Water and sun by the sea
B. Ramella, S. Corrado
There was once a perfume factory in this part of Imperia, a coastal city in Italy’s Liguria region. The modest industrial buildings were later converted into a supermarket and a tarmac-surfaced car park was built. It is a gloomy place that does however have the good fortune to be just a short way from the sea.
A private residential and commercial redevelopment project launched last year has given the area a new look, using funds obtained from tax deductions on urban development costs to create a large and visually appealing public space.
Conceived as a 2,000 square metre public square with a longest side length of almost 70 metres running parallel to the Aurelia state road, the railway and the beach, this entirely pedestrian zone has rapidly become the focal point of a suburban area that previously lacked a place where inhabitants could meet and socialise.
To emphasise the important symbolic function of the new Piazza Borgo Prino, the architects chose a direct and appealing language for the paving, as architect Barbara Ramella told us. « The municipal council asked us to design an empty space that could be used during the summer months to stage various events, » she said. « Given its close proximity to the coast, the town is subject to environmental constraints so soft colours were chose to blend in with the Ligurian landscape.

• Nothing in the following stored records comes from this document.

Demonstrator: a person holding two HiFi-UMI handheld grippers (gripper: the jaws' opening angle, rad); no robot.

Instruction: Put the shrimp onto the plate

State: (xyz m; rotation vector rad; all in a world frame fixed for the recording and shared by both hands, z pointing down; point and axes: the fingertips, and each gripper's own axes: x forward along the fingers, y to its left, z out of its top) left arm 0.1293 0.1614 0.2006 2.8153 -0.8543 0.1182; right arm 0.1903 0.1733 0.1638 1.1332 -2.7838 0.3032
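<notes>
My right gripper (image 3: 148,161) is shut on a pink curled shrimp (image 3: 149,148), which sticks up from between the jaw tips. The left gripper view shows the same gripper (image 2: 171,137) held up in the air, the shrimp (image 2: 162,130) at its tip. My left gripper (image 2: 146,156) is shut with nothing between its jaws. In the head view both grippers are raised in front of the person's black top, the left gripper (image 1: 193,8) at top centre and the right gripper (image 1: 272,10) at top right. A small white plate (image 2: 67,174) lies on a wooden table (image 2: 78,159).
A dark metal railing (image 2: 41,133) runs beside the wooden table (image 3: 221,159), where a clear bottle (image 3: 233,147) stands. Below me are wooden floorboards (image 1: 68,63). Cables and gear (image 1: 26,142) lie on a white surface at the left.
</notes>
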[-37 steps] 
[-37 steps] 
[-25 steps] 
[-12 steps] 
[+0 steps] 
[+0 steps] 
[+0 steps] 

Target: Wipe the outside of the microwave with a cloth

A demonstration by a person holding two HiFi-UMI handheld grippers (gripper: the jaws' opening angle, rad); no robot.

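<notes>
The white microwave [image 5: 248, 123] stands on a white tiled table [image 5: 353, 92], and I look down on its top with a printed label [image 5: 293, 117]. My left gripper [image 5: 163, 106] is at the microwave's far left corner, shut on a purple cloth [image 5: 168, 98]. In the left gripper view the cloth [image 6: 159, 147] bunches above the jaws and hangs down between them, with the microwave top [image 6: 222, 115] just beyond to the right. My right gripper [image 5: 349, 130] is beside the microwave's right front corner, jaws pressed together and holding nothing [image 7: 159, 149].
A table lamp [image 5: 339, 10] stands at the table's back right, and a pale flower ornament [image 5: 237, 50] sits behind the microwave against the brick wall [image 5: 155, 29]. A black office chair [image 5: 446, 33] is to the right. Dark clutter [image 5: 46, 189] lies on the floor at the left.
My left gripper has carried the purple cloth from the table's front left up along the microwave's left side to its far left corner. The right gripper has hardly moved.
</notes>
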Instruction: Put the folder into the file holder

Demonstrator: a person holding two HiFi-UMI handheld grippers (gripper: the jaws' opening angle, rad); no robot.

« Sun, water and earth are the key elements of the design: on one side a large sun dominates much of the surface; on the other there’s a series of water features. At the centre of the square the shapes and colours of the paving represent a small watercourse that snakes its way down from the inhabited area towards the sea. When designing the paving we compared the proposals of various companies and eventually chose Marazzi because it was the only firm that offered both the technical characteristics and the range of colours we wanted. Through its Marazzi Engineering division, the company also did an excellent job of custom cutting all the porcelain tiles making up the design of the concentric circles and rays. The tiles were all waterjet cut in-factory, numbered and assembled on site. Only this way was it possible to create the designs and their colour tones to perfection. »
The entire pedestrian area was paved using porcelain tiles supplied by Marazzi. The Marazzi Engineering division, the Marazzi group company which provides design and construction support for interior and exterior surface covering systems, especially curtain walls and raised floors, helped the architects firstly in choosing the products that would guarantee good aesthetic characteristics and slip resistance, and then in the final design and installation by gluing onto the screed. The work was completed by paving the surfaces around the large swimming pool inside the residential complex.
So make a note in your diary for the coming summer, cradled by the gentle lapping of the sea and the murmur of the fountain, feet resting on the sun and face pointing towards the moon.